As the title might indicate, Tomorrow Never Comes was a rather miserable little thriller which could just as easily be seen as a character melodrama should the mood take you, or more likely should the supposed thrills fail to appeal. It was a co-production between Britain and Canada, hands across the Commonwealth and all that, that took the often downbeat tone of their nations' respective film productions to almost comical lengths, sometimes intentionally, at others accidentally. While much of this ground its way through a hopeless situation, every so often there would be a bit of business which took an ironic step back.
This was actually a hostage drama, the sort of affair which could be packed into an hour of television for one of the countless police procedurals which littered the small screen landscape during the seventies, and before and since, let's not forget. Our cop in charge was Oliver Reed as Jim Wilson, an inspector who is sick of the corruption in the region and is about to leave it all behind for the quieter area of his hometown, but there's just one last case he has to clear up here first, and that's the trouble with Frank. After spending the night wrapped around a tree trying to sleep off his concussion, Frank accosts a passing bellhop near the local hotel, and as (bad) luck would have it secures a lead.

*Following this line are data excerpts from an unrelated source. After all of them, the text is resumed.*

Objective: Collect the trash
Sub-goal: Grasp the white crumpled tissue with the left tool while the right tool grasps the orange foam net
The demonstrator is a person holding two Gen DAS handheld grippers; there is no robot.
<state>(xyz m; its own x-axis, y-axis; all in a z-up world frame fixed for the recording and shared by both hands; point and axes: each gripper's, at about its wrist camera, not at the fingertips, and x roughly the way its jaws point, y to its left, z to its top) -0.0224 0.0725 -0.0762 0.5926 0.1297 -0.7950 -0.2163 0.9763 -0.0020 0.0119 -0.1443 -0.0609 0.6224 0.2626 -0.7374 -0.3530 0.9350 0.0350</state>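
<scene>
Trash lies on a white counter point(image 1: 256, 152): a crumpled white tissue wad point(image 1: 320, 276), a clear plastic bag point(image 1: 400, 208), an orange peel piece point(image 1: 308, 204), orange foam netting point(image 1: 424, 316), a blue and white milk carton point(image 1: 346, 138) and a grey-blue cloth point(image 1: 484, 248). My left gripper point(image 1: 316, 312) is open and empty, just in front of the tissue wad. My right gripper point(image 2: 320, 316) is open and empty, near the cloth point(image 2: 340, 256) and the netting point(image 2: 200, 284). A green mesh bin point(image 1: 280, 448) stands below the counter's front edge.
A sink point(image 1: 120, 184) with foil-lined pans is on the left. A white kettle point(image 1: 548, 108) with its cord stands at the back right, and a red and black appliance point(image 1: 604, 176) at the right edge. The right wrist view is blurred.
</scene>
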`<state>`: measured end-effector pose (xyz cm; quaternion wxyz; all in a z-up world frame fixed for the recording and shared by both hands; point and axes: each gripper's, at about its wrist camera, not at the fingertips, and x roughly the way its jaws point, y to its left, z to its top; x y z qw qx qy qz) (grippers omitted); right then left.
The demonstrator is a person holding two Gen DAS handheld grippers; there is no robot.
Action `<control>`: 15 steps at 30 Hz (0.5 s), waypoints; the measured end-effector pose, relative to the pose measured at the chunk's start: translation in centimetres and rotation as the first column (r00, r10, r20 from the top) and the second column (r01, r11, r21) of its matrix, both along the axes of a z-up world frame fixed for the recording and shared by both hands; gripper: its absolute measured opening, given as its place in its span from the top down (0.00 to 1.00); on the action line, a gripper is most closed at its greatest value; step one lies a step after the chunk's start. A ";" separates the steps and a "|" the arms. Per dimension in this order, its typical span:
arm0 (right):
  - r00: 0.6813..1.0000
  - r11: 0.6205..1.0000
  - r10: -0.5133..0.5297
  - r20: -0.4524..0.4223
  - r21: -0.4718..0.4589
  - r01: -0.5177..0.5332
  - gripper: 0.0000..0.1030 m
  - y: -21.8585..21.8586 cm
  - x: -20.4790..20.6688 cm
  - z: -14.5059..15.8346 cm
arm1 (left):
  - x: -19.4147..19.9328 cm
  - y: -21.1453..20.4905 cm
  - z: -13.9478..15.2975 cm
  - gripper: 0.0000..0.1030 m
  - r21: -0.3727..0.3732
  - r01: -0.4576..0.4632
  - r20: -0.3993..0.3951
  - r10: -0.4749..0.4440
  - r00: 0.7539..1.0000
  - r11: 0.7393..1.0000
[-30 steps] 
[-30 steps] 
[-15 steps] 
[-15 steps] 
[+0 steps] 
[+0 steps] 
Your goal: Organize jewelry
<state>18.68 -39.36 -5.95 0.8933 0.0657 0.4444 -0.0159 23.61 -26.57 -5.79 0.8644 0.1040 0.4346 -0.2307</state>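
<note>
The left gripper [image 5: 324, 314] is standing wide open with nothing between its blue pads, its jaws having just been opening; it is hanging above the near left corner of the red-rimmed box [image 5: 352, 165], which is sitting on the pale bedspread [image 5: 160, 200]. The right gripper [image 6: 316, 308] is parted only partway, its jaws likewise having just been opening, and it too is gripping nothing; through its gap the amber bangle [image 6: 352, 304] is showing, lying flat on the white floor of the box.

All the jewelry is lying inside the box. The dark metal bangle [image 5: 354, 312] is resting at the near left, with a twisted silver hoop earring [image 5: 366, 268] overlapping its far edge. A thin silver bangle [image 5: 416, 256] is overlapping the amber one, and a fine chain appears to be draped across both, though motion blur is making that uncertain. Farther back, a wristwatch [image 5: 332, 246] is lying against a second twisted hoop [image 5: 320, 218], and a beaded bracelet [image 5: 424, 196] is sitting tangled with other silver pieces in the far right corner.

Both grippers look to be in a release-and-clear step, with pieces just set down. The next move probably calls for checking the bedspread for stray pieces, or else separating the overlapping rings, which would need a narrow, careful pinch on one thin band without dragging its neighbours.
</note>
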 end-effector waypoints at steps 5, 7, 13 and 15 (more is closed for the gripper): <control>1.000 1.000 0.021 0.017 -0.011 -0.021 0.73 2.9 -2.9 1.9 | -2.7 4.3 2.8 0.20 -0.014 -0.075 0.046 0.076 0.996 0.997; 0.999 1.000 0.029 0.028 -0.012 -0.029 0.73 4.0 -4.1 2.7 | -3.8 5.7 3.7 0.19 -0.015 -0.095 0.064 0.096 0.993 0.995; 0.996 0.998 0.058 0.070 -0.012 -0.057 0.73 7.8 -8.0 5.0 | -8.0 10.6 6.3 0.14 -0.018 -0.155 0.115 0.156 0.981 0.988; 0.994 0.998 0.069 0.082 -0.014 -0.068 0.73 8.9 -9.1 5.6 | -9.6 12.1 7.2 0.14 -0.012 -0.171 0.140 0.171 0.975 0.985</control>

What has happened to Janie while he was away? She has become the kept woman of the hotel's owner Lyne (playwright John Osborne making one of his rare acting appearances) and lives in a cabana in the grounds, a home which Frank tracks down quite quickly but in his distressed state manages to put the wind up almost everyone he meets, though whether he was overbearingly violent before or if the bump on the noggin was the cause of this is unclear. Whatever, he's off his rocker now as a passing policeman finds out when Frank grabs his gun and shoots him - by mistake, but it certainly doesn't help the situation any. Soon he has taken Janie hostage, not thinking straight, and marksmen are aiming at him through the Venetian blinds.
Say this for the producers of Tomorrow Never Comes, they did achieve an interesting cast of cult stars and famous faces, but the dialogue they had to recite sounded awfully contrived towards world-weariness mixed with brittle toughness. Reed took to that like a duck to water, spending most of the movie looking as though he was counting the minutes to his next drink, which in a strange moment he gets when Wilson tries to coax Frank out with beer (it's supposed to be a very hot day). Donald Pleasence had the most fun as a French-Canadian accented doctor, but Raymond Burr appeared late on with clockwork toys for everyone, the reason for which is obscure. Director Peter Collinson may have been best known for The Italian Job, but his forte was the cynical crime drama, so there were plenty of opportunities to send up the public who flock to the event like spectators, ghoulishly hoping for a killing. George started the movie at panic levels and degenerated into a full on breakdown, but Ollie held it together for glum, occasionally amusing, dragged out pessimism. Music by Roy Budd.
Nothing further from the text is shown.